Dad was curled up in his foxhole, trying to catch a little sleep in the near-Arctic cold. He awoke in the middle of the night to find his camp under attack. A dark silhouette loomed over him. Then, my father told me, he clutched his gun and shot through the sleeping bag at his enemy. The man dropped to the ground, but not before returning fire. The wound my father received was high enough on his thigh for him to tell me: "A few more inches and you, your brother and your sister would never have been born."

Chaos followed. In what would become known as the the Battle of Chosin Reservoir, thousands of Marines and Navy corpsmen, surrounded and outnumbered by Mao's Chinese troops, attempted to retreat from the huge reservoir high in the North Korean hills with only a few viable escape routes. Military commanders later claimed that no one froze to death, but several hundred men needed fingers and toes amputated due to frostbite after they managed to flee "the Frozen Chosin." The evacuation took more than a week, and in the intervening days, families at home anxiously awaited news of the outcome.

Back in Los Angeles, the telegram my Grandpa had "seen" arrived: Their son was missing in action. Frantic for information, Grandpa called the secretary of defense, and even attempted to reach President Truman's office. But no news came of the expensive long-distance phone calls. Agonizing days passed, and finally, my grandparents received another telegram: Their son was safe in a military hospital recovering from his wounds. In time, and with a slight limp, their prodigal son returned. He still carried the pistol my grandfather sent him.

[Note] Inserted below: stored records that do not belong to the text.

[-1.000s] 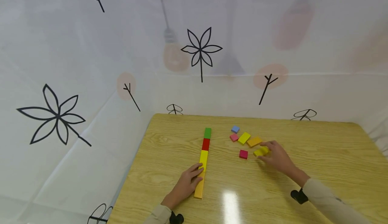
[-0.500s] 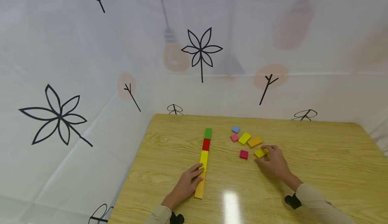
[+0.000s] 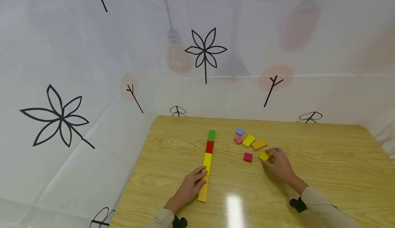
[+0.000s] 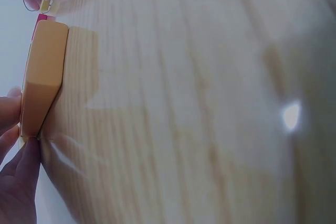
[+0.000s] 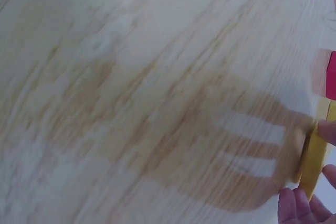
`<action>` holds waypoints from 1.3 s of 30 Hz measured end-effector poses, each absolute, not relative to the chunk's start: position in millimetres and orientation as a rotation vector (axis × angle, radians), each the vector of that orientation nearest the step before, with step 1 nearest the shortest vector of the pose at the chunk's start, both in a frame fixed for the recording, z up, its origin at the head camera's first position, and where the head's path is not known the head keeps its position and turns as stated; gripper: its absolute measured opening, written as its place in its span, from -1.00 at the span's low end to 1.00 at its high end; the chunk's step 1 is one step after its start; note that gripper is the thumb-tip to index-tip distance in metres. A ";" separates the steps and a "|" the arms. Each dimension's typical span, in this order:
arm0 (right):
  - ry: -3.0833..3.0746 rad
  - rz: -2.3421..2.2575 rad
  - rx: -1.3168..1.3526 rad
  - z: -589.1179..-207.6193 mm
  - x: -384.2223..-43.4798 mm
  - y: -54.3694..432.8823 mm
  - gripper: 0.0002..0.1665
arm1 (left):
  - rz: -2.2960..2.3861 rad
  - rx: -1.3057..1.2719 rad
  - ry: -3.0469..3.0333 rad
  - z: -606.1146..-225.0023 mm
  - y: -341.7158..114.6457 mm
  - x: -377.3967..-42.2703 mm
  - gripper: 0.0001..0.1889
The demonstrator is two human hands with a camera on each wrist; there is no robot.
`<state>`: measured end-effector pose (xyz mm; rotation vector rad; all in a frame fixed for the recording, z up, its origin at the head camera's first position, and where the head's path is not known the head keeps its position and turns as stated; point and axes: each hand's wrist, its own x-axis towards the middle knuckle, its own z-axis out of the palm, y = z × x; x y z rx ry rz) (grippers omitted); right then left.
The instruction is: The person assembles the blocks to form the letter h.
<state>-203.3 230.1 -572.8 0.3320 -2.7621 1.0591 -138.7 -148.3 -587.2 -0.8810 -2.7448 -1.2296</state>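
Observation:
On the wooden table a straight row of flat blocks runs away from me: an orange block nearest, then a yellow block, a red block and a green block. My left hand lies along the row's left side, fingertips on the yellow block and thumb on the orange one. To the right, my right hand pinches another yellow block between thumb and fingers, low over the tabletop; fingers partly cover it. A crimson block sits just left of it.
Behind the right hand lie loose blocks: an orange one, a yellow one, a pink one and a blue one. A white patterned curtain hangs behind the table's far edge.
My right hand has drawn slightly toward me, and the yellow block in its fingers lies a little differently. The left hand and the row have stayed put.

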 end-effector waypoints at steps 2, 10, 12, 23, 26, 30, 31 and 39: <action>-2.751 1.060 0.352 -571.5 -203.1 230.6 -0.52 | -1.229 -0.882 -2.746 -587.5 -148.4 -138.9 -0.59; -2.731 1.048 0.442 -561.3 -199.5 230.4 -0.54 | -1.248 -0.881 -2.752 -587.2 -149.0 -139.1 -0.58; -2.733 1.061 0.457 -558.8 -197.9 229.5 -0.55 | -1.255 -0.882 -2.748 -587.0 -149.1 -139.1 -0.58; -2.725 1.059 0.562 -551.4 -188.9 218.5 -0.56 | -1.229 -0.873 -2.761 -588.0 -148.5 -139.4 -0.59; -2.715 1.053 0.597 -549.2 -184.8 214.6 -0.55 | -1.241 -0.870 -2.764 -587.9 -148.4 -139.0 -0.58; -2.683 1.053 0.650 -546.8 -179.8 209.4 -0.54 | -1.250 -0.869 -2.762 -587.6 -148.2 -138.4 -0.58; -2.677 1.051 0.664 -546.7 -179.0 208.4 -0.54 | -1.253 -0.869 -2.761 -587.7 -148.2 -138.3 -0.58; -2.720 1.078 0.683 -542.4 -168.7 200.0 -0.54 | -1.282 -0.863 -2.768 -584.9 -148.1 -137.9 -0.58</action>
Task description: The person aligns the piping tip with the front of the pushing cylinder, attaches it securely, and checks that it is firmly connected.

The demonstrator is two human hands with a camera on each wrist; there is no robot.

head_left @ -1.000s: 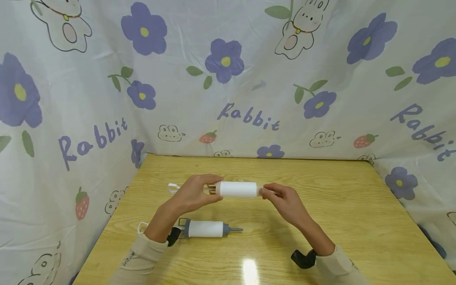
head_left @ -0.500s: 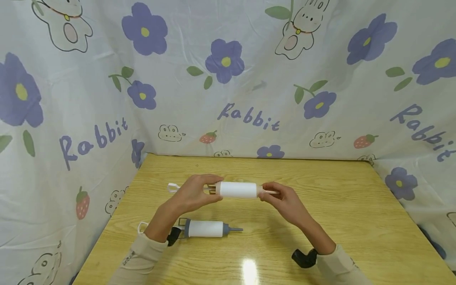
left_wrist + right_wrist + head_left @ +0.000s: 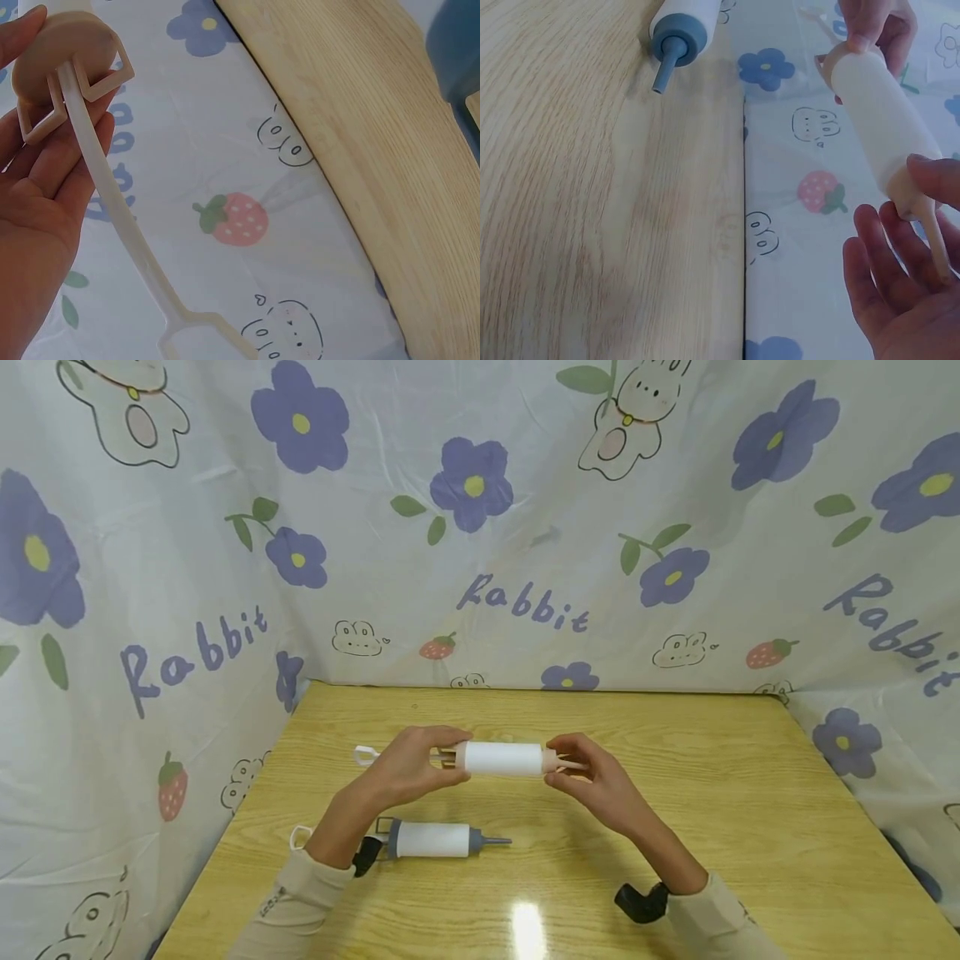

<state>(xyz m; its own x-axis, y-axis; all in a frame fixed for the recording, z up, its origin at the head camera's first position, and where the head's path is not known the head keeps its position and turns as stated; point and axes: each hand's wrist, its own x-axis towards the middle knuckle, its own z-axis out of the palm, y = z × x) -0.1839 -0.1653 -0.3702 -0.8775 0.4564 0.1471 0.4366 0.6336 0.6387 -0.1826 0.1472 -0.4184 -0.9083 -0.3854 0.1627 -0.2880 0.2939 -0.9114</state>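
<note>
A large syringe with a white barrel (image 3: 502,758) and beige end caps is held level above the table. My left hand (image 3: 408,768) grips its rear cap (image 3: 67,56) between thumb and fingers. From that cap a pale plunger rod (image 3: 116,191) runs back to a loop handle, past two square beige side loops. At the other end my right hand (image 3: 600,781) holds the front cap, thumb on one side and fingers on the other in the right wrist view. The beige nozzle (image 3: 935,244) points out over the right palm.
A second syringe (image 3: 432,841), white with grey caps, lies on the wooden table (image 3: 712,777), nearer the body; the left forearm partly covers its handle end. A printed curtain (image 3: 375,543) hangs behind the table and at its sides.
The right hand's fingers have spread a little and shifted around the front cap, which shows more plainly now. The left hand and the barrel have barely moved.
</note>
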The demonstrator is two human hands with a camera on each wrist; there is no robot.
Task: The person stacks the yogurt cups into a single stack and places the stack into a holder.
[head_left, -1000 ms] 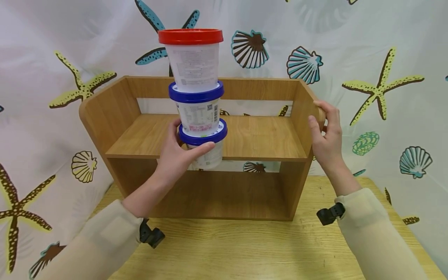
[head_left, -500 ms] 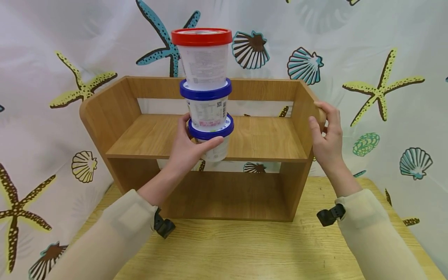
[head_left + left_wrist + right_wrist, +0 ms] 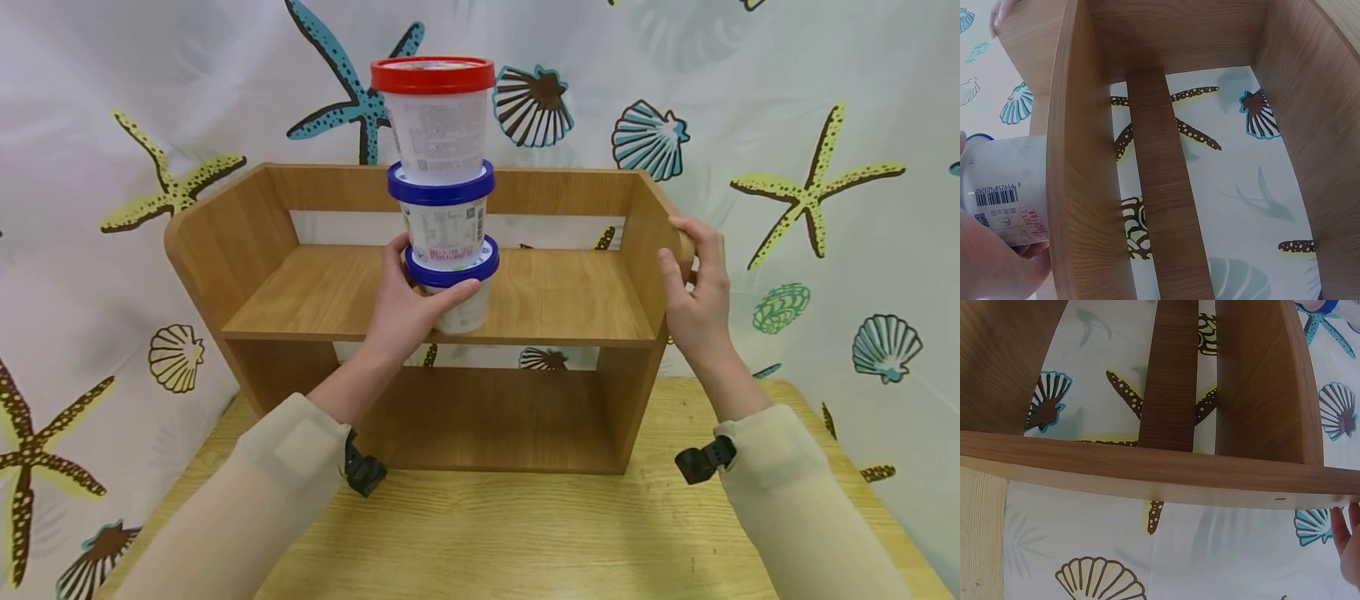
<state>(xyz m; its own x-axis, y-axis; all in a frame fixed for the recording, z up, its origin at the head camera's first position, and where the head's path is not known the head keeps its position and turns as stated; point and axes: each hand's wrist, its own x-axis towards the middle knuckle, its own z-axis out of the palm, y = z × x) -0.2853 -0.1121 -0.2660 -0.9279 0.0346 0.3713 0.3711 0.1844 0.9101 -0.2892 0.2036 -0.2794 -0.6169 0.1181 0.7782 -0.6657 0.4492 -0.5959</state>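
Note:
Three white tubs stand stacked in the head view: a top tub point(image 3: 438, 137) with a red lid, a middle tub point(image 3: 448, 235) and a bottom tub point(image 3: 467, 308), both blue-lidded. My left hand point(image 3: 401, 312) grips the bottom tub from the left, thumb across its front. That tub's base overlaps the front edge of the upper shelf board point(image 3: 558, 292). In the left wrist view, the printed side of the bottom tub point(image 3: 1007, 187) appears right by the board's edge. My right hand point(image 3: 699, 296) holds the rounded front edge of the shelf's right side panel point(image 3: 651, 242).
The two-tier wooden shelf unit point(image 3: 225, 250) stands on a light wooden table point(image 3: 525, 533). Its lower compartment point(image 3: 510, 417) lies beneath the tubs. A rear rail point(image 3: 562, 190) spans the upper tier. Behind hangs a white curtain point(image 3: 810, 75) with starfish and shell prints.
My left hand has carried the stacked tubs to the right and slightly upward, over the upper shelf board's front edge. My right hand stays on the side panel.

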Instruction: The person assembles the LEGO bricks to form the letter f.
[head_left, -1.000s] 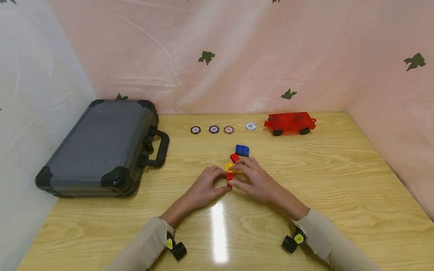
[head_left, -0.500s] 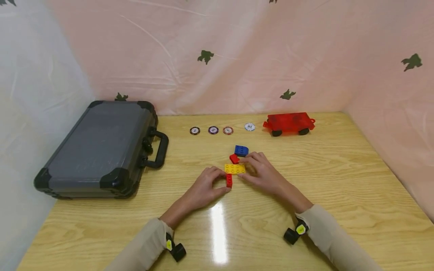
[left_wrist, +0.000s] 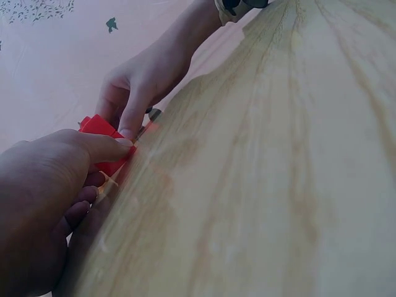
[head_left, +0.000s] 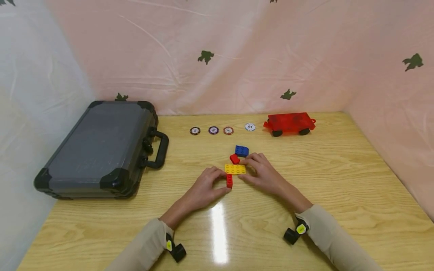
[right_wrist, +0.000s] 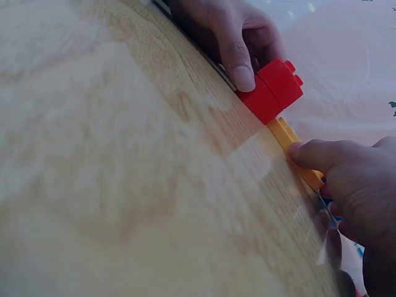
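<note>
In the head view, my left hand [head_left: 207, 186] pinches a red toy brick stack [head_left: 229, 181] between thumb and fingers at its left and near side. The right wrist view shows this stack as two red bricks [right_wrist: 272, 93], one on the other, standing on the table. Directly behind it lies a flat yellow brick [head_left: 235, 169] with studs up. My right hand [head_left: 266, 175] pinches the yellow brick's right end, thumb on the near side and fingers on the far side. Beyond it are a small red brick [head_left: 234, 159] and a blue brick [head_left: 241, 151] with a rounded end.
A grey case [head_left: 98, 146] with a black handle stands at the left. Along the back of the wooden table [head_left: 339, 180] lie several poker chips [head_left: 213, 130]. A red toy wagon [head_left: 289, 123] with black wheels stands at the back right, before the pink cloth.
My right hand has moved off the red stack, rightward to the yellow brick's right end, so the yellow brick shows whole. The left hand stays on the red stack.
</note>
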Action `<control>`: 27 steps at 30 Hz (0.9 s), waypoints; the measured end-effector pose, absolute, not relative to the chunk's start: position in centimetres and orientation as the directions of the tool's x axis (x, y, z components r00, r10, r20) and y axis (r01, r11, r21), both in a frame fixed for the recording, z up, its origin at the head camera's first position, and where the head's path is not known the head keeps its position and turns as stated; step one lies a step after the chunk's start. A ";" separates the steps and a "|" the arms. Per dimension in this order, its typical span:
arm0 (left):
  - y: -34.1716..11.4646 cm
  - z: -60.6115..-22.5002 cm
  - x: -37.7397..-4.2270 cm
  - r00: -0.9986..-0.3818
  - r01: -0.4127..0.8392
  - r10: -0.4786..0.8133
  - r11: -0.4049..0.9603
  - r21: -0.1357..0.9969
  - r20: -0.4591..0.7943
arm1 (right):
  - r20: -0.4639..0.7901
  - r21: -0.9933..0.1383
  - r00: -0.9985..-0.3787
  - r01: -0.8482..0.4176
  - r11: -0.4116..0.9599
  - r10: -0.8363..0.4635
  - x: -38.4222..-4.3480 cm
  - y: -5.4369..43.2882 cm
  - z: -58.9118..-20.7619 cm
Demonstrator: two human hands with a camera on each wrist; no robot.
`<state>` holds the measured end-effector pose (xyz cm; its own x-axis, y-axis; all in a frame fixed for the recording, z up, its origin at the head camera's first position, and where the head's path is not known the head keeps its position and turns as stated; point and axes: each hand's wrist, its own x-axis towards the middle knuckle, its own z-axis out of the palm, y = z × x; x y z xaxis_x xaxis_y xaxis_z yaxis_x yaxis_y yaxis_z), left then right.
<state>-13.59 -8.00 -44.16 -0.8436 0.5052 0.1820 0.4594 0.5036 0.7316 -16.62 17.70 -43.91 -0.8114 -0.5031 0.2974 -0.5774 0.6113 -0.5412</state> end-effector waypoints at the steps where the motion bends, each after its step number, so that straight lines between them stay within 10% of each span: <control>1: -8.0 -44.2 -13.6 -0.843 0.460 0.506 0.503 0.732 0.183 | 0.300 -0.541 -0.810 -0.579 0.610 -0.503 -16.6 17.7 -44.0; 27: -7.9 -44.0 -13.5 -0.836 0.482 0.509 0.503 0.717 0.205 | 0.273 -0.603 -0.841 -0.528 0.597 -0.468 -16.3 17.9 -43.1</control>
<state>-13.49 -7.93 -44.05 -0.8362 0.5088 0.2048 0.4819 0.5032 0.7173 -16.34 17.92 -43.15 -0.8407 -0.4678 0.2727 -0.5282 0.5975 -0.6034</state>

Decades later, he still had it. While undergoing radiation treatment for cancer, he endured excruciating and relentless head pain. Fearful that, in a moment of weakness, he would use his father's lifesaving gift to end his suffering, he gave it to a neighbor for safekeeping. Len asked us if we wanted it, when we came to bid Dad goodbye. We told him to keep it.

Dad told me his story when I visited him in 2004. He was living in Indiana, and I returned home to Phoenix. It was the last time I saw him conscious. In October 2005, after a full life spent in song, jokes and bouts of Irish moodiness, he died.

Some secrets need to be shared. Dad defeated death at age 20, fathered three children, grandfathered three more, and lived an ordinary life. It comforts me that he didn't take his extraordinary secret with him to the grave.